The drop zone appeared to be fairly flat and free from obstructions, and there was no indication that there was any sort of military presence nearby, although it would be impossible to discount this until they had landed. As was expected, the workers huts shown in the old photograph had long since disappeared, however there was a farm just 300 yards away, but it was clear that very few people were living nearby and so the chances of "X" Troop being disturbed seemed slight.
Looking at their escape route to the River Sele, there seemed to be plenty of good cover on its northern shore, where they would wait for the submarine, but the extensive terrain between there and the aqueduct was not at all promising.
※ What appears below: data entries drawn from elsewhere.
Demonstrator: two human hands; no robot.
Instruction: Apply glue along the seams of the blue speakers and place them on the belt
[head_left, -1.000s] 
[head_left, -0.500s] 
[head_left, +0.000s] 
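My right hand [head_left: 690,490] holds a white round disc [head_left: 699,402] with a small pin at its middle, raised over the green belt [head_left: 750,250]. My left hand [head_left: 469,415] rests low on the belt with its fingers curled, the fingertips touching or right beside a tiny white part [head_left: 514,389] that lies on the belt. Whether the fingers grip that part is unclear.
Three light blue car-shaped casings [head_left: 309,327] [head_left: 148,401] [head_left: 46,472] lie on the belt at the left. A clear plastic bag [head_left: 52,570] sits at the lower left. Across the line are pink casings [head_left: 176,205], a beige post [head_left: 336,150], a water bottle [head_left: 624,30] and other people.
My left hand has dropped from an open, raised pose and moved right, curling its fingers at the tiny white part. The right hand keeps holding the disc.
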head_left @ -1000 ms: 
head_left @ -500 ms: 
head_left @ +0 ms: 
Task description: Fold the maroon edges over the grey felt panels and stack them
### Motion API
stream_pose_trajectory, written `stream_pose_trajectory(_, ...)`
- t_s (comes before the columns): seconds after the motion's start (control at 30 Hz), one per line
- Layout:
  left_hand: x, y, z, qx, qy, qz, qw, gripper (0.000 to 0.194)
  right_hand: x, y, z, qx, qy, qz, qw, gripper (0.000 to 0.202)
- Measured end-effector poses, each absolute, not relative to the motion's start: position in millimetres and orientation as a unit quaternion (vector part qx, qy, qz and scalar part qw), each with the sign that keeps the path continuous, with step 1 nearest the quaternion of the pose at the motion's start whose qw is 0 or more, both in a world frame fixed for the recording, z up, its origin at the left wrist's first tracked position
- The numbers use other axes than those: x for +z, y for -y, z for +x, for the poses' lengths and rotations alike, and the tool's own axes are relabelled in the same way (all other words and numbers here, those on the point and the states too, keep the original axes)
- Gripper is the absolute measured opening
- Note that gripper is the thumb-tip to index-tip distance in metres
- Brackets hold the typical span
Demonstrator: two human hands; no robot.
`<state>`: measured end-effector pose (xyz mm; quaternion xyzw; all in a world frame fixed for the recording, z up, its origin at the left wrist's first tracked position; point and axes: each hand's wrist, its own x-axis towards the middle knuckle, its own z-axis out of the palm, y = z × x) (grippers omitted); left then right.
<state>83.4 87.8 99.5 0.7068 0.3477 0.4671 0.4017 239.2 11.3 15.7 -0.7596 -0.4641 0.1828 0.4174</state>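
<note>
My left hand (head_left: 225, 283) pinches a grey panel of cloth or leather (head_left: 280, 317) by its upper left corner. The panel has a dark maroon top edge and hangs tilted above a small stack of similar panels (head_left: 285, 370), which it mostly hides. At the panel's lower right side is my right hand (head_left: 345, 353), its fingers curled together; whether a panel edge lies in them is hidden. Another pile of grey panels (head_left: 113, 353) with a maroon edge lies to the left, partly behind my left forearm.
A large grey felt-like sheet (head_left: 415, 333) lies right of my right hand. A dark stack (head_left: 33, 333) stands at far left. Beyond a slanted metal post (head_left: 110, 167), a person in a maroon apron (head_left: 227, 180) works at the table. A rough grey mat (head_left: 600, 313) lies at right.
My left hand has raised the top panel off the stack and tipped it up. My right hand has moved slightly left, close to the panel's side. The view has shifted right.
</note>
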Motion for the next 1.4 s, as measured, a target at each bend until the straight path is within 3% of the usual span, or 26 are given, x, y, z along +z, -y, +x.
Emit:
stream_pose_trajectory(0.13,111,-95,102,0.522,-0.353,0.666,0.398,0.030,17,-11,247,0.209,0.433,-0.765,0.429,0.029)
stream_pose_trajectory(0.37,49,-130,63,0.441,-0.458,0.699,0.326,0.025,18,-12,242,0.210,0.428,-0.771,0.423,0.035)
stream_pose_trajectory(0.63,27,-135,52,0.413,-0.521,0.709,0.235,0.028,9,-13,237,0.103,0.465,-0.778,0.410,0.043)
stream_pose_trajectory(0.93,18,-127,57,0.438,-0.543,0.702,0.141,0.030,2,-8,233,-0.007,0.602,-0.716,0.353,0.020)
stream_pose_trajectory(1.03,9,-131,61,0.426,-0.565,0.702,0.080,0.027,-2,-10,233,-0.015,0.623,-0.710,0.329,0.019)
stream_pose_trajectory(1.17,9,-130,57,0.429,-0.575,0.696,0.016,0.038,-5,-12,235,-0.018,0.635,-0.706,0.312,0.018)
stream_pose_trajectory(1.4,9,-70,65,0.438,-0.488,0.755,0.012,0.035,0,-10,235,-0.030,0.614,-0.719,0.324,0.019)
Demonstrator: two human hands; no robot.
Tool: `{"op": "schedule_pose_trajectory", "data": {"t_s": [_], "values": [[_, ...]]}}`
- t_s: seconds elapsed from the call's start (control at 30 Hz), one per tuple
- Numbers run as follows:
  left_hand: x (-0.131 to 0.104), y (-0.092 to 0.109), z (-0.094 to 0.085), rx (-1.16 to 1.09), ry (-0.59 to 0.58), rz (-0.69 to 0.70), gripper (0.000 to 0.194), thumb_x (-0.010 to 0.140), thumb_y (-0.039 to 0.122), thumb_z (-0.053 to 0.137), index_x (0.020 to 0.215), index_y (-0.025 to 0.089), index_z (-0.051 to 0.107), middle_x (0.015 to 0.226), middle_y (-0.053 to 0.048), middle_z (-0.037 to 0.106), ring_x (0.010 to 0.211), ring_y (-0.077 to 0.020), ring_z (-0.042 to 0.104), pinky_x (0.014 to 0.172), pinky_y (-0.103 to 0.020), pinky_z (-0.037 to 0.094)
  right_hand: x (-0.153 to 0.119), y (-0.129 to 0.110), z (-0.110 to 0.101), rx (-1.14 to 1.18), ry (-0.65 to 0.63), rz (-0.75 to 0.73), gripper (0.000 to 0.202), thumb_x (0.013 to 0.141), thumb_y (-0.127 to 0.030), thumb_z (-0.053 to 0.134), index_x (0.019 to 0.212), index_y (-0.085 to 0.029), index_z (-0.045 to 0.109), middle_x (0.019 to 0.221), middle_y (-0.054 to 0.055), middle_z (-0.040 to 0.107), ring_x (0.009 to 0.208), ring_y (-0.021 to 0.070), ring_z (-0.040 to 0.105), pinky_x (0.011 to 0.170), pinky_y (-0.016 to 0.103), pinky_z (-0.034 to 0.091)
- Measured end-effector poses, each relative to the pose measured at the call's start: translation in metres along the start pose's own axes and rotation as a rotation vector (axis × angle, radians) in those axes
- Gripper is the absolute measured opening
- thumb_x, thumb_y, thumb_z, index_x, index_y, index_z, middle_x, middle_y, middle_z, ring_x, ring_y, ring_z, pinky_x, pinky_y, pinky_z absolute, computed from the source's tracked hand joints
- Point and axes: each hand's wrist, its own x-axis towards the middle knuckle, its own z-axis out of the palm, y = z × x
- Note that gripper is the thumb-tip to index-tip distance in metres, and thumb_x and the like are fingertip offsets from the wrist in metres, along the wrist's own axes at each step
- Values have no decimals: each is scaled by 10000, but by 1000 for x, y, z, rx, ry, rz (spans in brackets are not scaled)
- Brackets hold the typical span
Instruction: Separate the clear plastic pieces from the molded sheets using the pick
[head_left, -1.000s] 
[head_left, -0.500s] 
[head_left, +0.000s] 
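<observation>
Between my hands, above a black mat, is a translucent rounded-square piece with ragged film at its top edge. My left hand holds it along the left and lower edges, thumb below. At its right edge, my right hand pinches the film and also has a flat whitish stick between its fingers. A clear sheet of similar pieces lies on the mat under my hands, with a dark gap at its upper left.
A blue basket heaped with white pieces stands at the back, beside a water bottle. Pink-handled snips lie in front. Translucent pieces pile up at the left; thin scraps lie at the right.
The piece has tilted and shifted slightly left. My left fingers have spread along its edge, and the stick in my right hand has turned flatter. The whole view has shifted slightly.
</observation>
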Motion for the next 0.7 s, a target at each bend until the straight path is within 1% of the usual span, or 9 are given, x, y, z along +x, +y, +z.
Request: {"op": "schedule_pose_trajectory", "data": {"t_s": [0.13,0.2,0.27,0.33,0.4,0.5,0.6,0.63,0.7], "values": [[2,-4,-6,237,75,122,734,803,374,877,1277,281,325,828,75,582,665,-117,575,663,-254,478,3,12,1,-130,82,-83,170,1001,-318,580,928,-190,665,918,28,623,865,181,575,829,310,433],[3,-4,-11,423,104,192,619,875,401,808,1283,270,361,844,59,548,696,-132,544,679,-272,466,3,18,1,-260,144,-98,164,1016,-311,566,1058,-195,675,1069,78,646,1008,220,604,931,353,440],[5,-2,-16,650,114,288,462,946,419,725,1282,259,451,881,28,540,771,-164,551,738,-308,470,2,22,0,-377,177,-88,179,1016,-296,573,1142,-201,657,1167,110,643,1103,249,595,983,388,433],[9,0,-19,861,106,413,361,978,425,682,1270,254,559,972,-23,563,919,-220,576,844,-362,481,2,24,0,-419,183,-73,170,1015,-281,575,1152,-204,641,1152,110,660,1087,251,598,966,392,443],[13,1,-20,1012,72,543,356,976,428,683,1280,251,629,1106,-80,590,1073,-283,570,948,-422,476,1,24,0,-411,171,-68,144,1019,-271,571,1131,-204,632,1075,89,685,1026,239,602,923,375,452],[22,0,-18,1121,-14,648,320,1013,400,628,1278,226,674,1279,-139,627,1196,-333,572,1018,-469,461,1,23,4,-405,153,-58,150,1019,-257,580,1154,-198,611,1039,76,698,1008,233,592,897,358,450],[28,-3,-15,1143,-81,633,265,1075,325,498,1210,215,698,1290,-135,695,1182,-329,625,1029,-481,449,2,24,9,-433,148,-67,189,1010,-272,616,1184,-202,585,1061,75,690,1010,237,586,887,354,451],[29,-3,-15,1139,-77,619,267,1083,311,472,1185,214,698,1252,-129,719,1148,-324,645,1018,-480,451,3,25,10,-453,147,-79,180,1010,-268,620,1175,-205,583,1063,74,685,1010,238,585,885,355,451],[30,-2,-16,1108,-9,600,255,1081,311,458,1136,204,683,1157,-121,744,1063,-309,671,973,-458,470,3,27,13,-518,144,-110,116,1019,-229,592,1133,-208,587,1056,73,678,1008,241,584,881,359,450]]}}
The snow level was estimated to be at 3,000 feet, and it would be difficult to proceed above this as the ground was precipitous in many places, whilst the land below seemed quite rough and wild with the only cover being a few small scattered woods around the lower areas.
The weather forecast for the 10th February was very good, and so it was decided that Operation Colossus would be launched that evening. The thirty-two supply containers were packed as follows; twenty with explosives; six held fourteen Thompson sub-machine guns and a Bren gun, five contained ladders, and one was filled with additional food. In the hours before take-off, Lance-Corporal Doug Jones was supervising the fitting of the containers to the aircraft when the air raid sirens sounded; the Maltese workers not unreasonably ran for the shelter, but "X" Troop did not have any time to waste and so Jones ordered the reluctant men back at pistol point. The work was completed by 14:30, after which the ground crews began loading the bombs.